• _PROBLEM STATEMENT_: Quote the records below word for word, please, from the very first line through the one that contains "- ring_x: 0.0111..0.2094", and nothing beyond it.

┌──

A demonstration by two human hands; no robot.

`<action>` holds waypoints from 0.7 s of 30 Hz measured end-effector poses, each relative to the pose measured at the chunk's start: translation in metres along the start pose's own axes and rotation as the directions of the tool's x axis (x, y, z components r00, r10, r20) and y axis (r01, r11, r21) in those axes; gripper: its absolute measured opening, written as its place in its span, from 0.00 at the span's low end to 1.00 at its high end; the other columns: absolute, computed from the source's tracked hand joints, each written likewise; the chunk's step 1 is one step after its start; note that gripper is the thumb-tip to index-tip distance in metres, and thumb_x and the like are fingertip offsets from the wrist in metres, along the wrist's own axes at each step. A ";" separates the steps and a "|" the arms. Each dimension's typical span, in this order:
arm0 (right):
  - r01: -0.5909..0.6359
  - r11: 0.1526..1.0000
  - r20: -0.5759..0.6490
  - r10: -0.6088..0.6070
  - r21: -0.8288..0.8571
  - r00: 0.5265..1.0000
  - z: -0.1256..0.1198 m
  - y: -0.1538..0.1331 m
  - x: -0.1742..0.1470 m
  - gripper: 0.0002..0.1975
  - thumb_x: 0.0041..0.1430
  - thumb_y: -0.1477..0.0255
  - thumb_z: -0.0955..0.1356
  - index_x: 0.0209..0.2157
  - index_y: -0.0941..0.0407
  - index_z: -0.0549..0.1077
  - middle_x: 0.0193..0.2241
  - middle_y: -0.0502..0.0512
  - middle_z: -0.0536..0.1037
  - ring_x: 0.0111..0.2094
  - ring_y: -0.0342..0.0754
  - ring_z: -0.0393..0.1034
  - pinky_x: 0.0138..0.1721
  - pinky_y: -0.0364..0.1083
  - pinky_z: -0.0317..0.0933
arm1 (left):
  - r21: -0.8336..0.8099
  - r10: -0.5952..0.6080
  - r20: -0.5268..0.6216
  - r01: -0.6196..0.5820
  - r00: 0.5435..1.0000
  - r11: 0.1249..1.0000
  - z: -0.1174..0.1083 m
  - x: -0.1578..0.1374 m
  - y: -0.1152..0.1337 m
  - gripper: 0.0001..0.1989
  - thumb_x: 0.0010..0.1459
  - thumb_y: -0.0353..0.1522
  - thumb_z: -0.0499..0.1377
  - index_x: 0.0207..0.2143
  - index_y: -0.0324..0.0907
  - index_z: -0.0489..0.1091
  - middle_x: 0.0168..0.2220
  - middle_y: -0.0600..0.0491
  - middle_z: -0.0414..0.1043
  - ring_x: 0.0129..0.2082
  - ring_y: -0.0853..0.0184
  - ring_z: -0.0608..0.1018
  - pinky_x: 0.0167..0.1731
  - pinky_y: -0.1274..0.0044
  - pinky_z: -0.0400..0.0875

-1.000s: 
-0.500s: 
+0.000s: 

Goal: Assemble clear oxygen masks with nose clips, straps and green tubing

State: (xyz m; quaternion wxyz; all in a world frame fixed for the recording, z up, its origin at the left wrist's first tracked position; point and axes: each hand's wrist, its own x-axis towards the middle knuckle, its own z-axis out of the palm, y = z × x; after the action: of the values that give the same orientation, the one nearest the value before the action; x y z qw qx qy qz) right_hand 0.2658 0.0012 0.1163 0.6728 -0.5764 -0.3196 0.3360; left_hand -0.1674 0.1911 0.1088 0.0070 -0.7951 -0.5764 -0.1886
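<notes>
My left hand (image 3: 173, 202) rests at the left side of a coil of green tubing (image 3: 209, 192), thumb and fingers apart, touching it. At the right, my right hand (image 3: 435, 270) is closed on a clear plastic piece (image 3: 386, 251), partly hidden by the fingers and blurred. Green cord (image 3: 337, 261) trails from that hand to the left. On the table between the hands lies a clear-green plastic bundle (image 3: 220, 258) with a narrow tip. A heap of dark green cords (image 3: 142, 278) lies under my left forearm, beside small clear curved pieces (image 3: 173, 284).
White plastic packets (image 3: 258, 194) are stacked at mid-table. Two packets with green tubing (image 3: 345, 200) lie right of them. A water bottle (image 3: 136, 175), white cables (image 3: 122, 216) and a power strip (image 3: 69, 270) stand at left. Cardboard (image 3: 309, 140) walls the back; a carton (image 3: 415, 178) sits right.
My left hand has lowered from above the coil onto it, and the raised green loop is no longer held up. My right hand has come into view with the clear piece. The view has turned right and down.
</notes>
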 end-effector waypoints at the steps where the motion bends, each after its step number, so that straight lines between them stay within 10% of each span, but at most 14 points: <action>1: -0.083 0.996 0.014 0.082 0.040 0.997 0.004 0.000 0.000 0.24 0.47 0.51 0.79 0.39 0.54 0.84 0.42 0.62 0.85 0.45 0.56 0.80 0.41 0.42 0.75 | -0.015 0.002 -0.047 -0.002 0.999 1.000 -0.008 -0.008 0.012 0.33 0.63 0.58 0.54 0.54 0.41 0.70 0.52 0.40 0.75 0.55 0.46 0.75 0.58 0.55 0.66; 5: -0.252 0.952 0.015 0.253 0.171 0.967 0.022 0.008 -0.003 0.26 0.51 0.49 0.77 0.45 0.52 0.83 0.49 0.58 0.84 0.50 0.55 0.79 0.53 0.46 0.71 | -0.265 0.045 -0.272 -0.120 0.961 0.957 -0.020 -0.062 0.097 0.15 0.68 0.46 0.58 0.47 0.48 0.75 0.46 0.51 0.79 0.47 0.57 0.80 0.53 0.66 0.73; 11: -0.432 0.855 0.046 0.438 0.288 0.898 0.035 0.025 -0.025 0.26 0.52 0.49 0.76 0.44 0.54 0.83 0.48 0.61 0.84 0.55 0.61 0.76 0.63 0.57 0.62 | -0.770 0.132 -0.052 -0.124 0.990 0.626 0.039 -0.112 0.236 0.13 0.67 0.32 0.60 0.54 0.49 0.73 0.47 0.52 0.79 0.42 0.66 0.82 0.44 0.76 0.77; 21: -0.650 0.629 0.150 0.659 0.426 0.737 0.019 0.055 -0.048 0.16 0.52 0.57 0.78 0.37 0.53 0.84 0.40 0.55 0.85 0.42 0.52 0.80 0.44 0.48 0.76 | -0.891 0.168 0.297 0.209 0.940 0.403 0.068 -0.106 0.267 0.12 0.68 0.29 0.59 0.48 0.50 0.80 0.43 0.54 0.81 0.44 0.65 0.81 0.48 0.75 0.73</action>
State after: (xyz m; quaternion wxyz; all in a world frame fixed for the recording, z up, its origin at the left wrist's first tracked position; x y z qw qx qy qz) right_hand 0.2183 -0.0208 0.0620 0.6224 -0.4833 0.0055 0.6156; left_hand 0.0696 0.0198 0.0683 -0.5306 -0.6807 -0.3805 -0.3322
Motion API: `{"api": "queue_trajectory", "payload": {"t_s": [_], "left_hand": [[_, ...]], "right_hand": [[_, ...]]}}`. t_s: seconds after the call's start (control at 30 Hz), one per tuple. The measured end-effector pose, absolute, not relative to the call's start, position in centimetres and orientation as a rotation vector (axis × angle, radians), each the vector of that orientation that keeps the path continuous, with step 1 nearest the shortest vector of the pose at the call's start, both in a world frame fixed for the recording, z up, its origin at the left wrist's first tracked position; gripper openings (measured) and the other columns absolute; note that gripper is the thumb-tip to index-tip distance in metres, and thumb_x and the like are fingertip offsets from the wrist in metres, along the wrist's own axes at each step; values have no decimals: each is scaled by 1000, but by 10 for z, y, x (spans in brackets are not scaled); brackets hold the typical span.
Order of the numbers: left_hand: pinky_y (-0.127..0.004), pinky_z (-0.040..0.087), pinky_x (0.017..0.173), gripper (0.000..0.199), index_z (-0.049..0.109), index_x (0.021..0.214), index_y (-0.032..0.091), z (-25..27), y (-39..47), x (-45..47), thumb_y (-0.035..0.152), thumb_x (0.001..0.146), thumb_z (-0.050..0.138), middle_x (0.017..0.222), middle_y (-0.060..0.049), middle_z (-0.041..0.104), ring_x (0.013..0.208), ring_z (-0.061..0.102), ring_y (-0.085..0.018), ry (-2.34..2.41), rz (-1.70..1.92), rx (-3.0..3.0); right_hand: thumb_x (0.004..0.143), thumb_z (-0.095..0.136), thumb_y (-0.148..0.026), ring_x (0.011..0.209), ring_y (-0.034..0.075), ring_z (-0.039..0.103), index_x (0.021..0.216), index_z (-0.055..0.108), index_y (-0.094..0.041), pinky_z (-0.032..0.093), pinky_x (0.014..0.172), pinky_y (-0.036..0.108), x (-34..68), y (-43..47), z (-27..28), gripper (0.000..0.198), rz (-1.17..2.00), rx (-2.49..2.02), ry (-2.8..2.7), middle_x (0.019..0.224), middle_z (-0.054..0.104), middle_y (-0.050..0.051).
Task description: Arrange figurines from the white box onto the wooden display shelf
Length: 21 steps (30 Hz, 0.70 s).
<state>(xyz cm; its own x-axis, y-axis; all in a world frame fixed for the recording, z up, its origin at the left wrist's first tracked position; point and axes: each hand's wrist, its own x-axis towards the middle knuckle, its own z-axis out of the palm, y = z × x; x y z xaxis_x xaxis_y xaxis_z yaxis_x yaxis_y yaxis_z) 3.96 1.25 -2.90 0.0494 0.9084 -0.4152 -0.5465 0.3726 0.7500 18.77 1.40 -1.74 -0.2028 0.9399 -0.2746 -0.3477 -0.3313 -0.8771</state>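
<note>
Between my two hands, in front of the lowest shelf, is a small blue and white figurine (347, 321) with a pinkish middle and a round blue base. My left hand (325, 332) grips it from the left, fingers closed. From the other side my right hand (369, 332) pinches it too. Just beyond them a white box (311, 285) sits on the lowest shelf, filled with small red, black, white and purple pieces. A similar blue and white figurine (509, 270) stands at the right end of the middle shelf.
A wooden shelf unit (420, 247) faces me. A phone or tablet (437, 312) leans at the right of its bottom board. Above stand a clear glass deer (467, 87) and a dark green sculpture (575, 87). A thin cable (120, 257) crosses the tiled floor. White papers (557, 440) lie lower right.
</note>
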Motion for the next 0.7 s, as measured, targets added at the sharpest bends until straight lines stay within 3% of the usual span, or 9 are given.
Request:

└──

• _SOLUTION_:
A demonstration by two human hands; no robot.

`<action>` holds waypoints from 0.7 s of 30 Hz measured end-effector poses, each relative to the pose measured at the chunk's start: translation in metres along the start pose's own axes and rotation as the directions of the tool's x axis (x, y, z components r00, r10, r20) and y axis (r01, r11, r21) in those axes; gripper: its absolute measured opening, written as its place in its span, from 0.00 at the span's low end to 1.00 at its high end; the other columns: absolute, computed from the source's tracked hand joints, each written likewise; the chunk's step 1 is one step after its start; note that gripper is the thumb-tip to index-tip distance in metres, and thumb_x and the like are fingertip offsets from the wrist in metres, along the wrist's own axes at each step. A ";" separates the steps and a "|" the arms. Each dimension's typical span, in this order:
arm0 (right):
  - r01: -0.5909..0.6359
  - r11: 0.1526..1.0000
  - r20: -0.5759..0.6490
  - r10: -0.6088..0.6070
  - r21: -0.8288..0.8571
  - r00: 0.5265..1.0000
  - z: -0.1256..0.1198 m
  - y: -0.1538..0.1331 m
  - x: -0.1742..0.1470 m
  - gripper: 0.0002..0.1975
  - thumb_x: 0.0041..0.1430
  - thumb_y: -0.1477..0.0255
  - thumb_z: -0.0955..0.1356
  - index_x: 0.0209..0.2157
  - index_y: -0.0941..0.0407
  - index_z: -0.0549..0.1077
  - middle_x: 0.0193..0.2241
  - middle_y: -0.0502..0.0512
  - middle_z: -0.0536..0.1037
  - ring_x: 0.0111..0.2094

What has been written here completes the answer.